▶ _WORK REQUEST_
Output the whole listing exactly, with no pictures.

▶ _INFORMATION SUPPLIED_
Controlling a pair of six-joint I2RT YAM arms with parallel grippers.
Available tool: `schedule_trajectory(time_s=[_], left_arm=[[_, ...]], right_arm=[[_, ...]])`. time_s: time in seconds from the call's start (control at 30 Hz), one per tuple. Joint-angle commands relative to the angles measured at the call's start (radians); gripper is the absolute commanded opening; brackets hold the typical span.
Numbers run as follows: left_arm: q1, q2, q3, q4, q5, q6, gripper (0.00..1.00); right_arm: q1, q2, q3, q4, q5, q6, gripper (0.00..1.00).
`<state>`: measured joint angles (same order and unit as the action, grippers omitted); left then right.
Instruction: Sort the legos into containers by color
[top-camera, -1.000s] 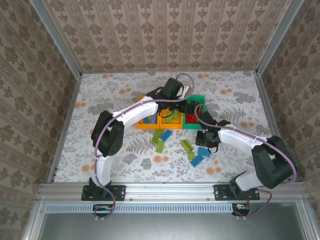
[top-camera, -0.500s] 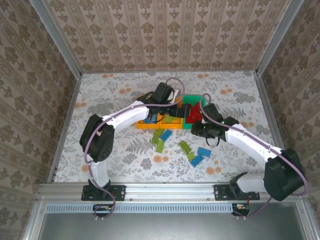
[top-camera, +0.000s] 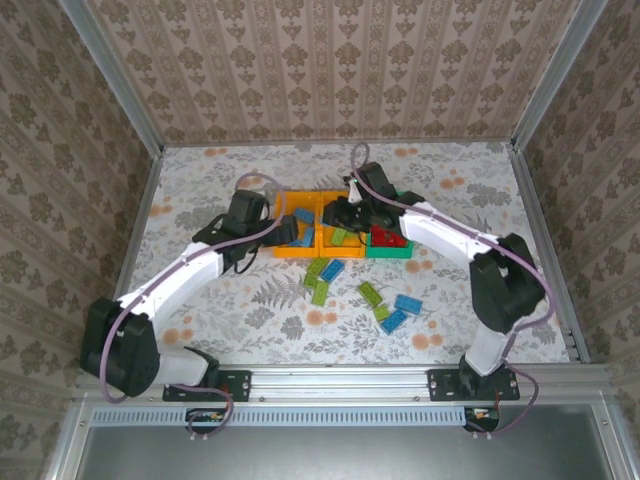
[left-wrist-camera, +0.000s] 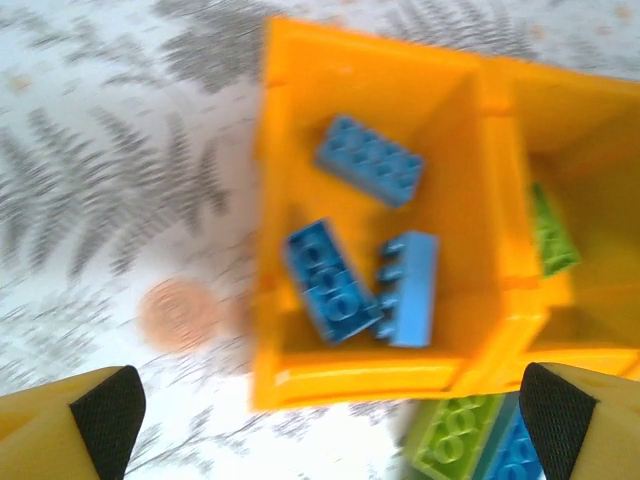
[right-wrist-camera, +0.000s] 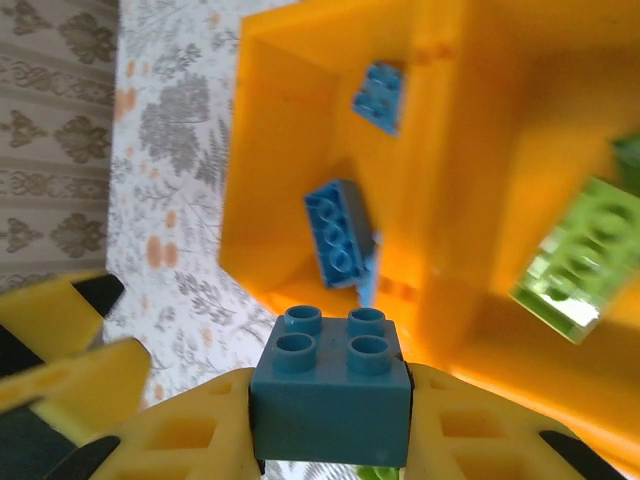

▶ _TASK OUTPUT_
Controlling a pair of six-joint I2RT YAM arms with parallel grippers.
Available tool: `schedule_trajectory(time_s=[_], left_arm=[[_, ...]], right_arm=[[_, ...]])`. time_s: time in seconds from the call's start (control at 30 Hz), one per tuple. Joint-angle commands relative to the angles measured at the call's start (radians); gripper is the absolute commanded opening; brackets hold the typical span.
Numbers run as follows: left_arm: q1, q2, q3, q4, q5, q6, gripper (0.00..1.00); right_arm: q1, q2, q3, q4, q5, q6, gripper (0.00..1.00).
`<state>`: measured joint angles (same order and unit as the action, grippers omitted); left then right.
Instruction: Sort the legos into containers by color
[top-camera, -1.000s] 
[top-camera, -0.500s] 
[top-camera, +0.000s] 
[left-wrist-camera, +0.000s] 
[right-wrist-camera, +0.000s] 

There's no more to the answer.